[DATA PROVIDED Boundary: Start]

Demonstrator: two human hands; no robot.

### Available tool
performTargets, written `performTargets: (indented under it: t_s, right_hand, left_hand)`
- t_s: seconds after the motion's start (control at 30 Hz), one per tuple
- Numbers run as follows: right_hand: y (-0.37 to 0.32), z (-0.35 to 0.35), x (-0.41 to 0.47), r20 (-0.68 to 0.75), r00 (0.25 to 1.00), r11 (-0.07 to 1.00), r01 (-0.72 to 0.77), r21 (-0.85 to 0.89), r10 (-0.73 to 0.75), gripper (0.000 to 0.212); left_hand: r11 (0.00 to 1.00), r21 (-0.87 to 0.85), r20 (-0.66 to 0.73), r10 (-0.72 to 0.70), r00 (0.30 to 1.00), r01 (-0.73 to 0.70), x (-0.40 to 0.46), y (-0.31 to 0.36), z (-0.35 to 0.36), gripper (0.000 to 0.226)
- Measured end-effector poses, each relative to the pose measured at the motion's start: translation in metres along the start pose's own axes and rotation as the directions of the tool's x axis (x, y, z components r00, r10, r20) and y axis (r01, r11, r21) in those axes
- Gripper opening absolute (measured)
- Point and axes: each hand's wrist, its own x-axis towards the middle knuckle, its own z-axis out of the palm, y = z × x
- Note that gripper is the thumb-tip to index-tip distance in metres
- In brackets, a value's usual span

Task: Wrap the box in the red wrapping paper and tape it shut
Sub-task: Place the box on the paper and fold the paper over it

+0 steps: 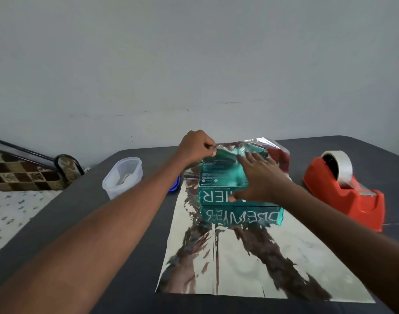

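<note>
Left of the box [223,180] stands a tub [122,175]. The left hand [195,146] pinches the paper [239,257] edge behind the box. The box lies on the paper, long axis crosswise, lettering upside down. The right hand [259,177] rests flat on it, fingers straight. A dispenser [345,191] sits right of it.

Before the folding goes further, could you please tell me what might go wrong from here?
The left hand pinches only the far edge of the shiny, silver-backed red wrapping paper, so the thin sheet could tear or crease. The right hand lies flat on the teal cardboard box; pulling might still slide the box off centre. The red tape dispenser sits off to the right, so taping means letting go with one hand.
</note>
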Motion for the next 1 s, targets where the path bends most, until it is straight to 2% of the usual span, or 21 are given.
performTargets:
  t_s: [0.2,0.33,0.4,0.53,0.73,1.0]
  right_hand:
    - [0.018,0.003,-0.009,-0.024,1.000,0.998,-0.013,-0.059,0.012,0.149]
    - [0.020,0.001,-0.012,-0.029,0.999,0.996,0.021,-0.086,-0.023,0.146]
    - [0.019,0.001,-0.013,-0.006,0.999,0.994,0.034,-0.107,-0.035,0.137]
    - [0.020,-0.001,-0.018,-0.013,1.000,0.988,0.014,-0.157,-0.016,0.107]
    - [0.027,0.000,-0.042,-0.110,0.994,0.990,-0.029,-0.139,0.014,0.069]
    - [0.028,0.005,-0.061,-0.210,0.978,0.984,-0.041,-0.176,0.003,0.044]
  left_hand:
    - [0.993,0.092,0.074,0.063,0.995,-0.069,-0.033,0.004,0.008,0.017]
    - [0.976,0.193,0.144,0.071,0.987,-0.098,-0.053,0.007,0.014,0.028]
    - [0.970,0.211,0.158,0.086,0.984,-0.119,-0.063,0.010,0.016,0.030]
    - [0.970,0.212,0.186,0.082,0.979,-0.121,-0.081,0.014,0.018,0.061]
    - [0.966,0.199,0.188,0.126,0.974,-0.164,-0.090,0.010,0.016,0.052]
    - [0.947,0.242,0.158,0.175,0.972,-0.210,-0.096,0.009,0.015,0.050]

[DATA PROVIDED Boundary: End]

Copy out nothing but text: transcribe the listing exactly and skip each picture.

== RESULT FOR THIS EXERCISE ==
Demonstrator: two human hands; no robot.

### Available tool
performTargets, written `performTargets: (indented under it: t_s, right_hand, left_hand)`
- t_s: seconds after the motion's start (control at 30 Hz), one per tuple
- Numbers run as follows: right_hand: y (-0.37 to 0.32), z (-0.35 to 0.35), x (-0.41 to 0.47), r20 (-0.68 to 0.75), r00 (0.25 to 1.00), r11 (-0.07 to 1.00), r01 (-0.72 to 0.77), r21 (-0.85 to 0.89), r10 (-0.73 to 0.75), gripper (0.000 to 0.212); left_hand: r11 (0.00 to 1.00), r21 (-0.87 to 0.85), r20 (-0.66 to 0.73), r10 (-0.72 to 0.70), r00 (0.30 to 1.00), r01 (-0.73 to 0.70), x (-0.40 to 0.46), y (-0.31 to 0.36), z (-0.35 to 0.36), gripper (0.000 to 0.226)
- Measured end-effector poses, each relative to the pose measured at the motion's start: translation in metres along the start pose's own axes and rotation as the directions of the tool's x axis (x, y, z components r00, r10, r20) and y axis (r01, r11, r21) in those axes
- Gripper opening absolute (measured)
- Point and axes: each hand's wrist, its own x-axis towards the middle knuckle, its own z-axis out of the palm, y = z × x
- Note that gripper is the thumb-tip to index-tip distance in metres
- In brackets, a value's usual span

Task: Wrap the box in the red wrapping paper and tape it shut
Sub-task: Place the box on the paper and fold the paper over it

+0 steps: 

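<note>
Left of the box [223,180] stands a tub [122,175]. The left hand [195,146] pinches the paper [239,257] edge behind the box. The box lies on the paper, long axis crosswise, lettering upside down. The right hand [259,177] rests flat on it, fingers straight. A dispenser [345,191] sits right of it.

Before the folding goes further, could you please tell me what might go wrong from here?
The left hand pinches only the far edge of the shiny, silver-backed red wrapping paper, so the thin sheet could tear or crease. The right hand lies flat on the teal cardboard box; pulling might still slide the box off centre. The red tape dispenser sits off to the right, so taping means letting go with one hand.
</note>
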Motion for the next 1 s, targets where the path bends most, until it is straight to 2% of the usual span, or 21 are given.
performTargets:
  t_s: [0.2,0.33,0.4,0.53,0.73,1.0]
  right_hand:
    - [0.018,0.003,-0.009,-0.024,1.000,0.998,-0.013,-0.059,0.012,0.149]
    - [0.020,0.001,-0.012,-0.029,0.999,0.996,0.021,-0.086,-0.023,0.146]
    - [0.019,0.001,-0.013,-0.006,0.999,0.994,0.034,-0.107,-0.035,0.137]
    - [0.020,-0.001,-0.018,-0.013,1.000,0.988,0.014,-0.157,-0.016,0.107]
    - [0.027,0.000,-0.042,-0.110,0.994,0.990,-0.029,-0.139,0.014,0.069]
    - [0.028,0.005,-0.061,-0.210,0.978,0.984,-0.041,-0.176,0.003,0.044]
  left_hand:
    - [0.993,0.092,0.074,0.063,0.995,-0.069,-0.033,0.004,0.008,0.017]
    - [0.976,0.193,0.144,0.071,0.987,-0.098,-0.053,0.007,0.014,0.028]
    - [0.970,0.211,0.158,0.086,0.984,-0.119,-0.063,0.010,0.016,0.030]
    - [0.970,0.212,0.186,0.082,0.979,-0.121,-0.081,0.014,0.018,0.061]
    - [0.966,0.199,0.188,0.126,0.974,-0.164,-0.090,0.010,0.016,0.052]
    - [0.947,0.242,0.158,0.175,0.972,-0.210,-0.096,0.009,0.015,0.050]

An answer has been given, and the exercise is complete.